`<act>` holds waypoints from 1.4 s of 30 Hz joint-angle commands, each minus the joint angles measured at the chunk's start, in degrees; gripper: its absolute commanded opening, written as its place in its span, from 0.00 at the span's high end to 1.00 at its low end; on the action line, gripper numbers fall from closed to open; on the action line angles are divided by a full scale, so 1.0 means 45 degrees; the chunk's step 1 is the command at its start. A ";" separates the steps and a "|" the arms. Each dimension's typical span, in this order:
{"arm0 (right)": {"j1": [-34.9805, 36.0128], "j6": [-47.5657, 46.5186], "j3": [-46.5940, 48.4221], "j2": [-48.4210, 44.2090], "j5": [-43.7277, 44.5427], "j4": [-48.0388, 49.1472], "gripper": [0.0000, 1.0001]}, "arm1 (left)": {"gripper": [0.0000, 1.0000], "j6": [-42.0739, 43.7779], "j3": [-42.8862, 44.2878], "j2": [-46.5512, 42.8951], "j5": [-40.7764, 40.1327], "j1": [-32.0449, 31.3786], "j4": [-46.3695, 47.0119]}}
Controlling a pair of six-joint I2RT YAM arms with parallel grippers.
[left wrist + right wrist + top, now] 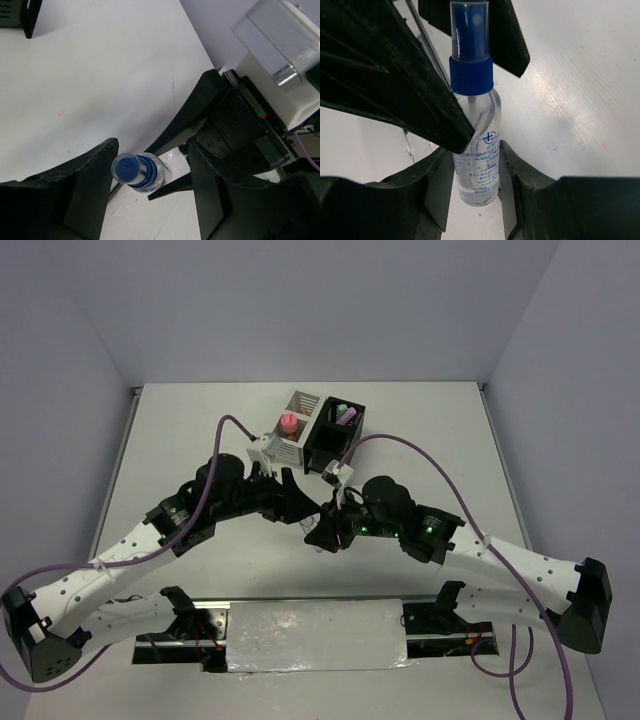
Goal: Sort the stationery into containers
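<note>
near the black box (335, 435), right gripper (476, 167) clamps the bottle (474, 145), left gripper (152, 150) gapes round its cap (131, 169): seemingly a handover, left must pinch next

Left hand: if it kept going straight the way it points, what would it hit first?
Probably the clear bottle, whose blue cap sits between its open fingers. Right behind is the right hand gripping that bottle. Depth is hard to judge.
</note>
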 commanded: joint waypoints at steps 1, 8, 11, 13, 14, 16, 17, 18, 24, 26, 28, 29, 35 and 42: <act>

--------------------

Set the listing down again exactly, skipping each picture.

**Solution for this problem:**
`<act>` holds waypoints from 1.4 s of 30 Hz joint-angle commands, each minus the joint angles measured at the chunk's start, in degrees; gripper: its absolute commanded opening, written as its place in its span, from 0.00 at the span's high end to 1.00 at its low end; on the action line, gripper numbers fall from closed to open; on the action line angles are divided by a full scale, so 1.0 means 45 degrees; the chunk's step 1 is the command at its start. A ";" separates the steps and a "|" the arms. Each dimension's typical span, in this order:
{"arm0 (right)": {"j1": [-34.9805, 36.0128], "j6": [-47.5657, 46.5186], "j3": [-46.5940, 48.4221], "j2": [-48.4210, 44.2090], "j5": [-43.7277, 44.5427], "j4": [-48.0388, 49.1472], "gripper": [0.0000, 1.0001]}, "arm1 (left)": {"gripper": [0.0000, 1.0000], "j6": [-42.0739, 43.7779], "j3": [-42.8862, 44.2878], "j2": [-46.5512, 42.8951], "j5": [-40.7764, 40.1327], "j1": [-32.0449, 31.3786], "j4": [-46.3695, 47.0119]}}
Controlling a pair of six-joint I2RT YAM arms with parallel grippers.
[left wrist + right wrist + top, now] 
Goal: Sort the stationery into containers
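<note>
near the black box (335, 435), right gripper (476, 167) clamps the bottle (474, 145), left gripper (152, 150) gapes round its cap (131, 169): seemingly a handover, left must pinch next

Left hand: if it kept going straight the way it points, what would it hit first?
Probably the clear bottle, whose blue cap sits between its open fingers. Right behind is the right hand gripping that bottle. Depth is hard to judge.
</note>
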 commanded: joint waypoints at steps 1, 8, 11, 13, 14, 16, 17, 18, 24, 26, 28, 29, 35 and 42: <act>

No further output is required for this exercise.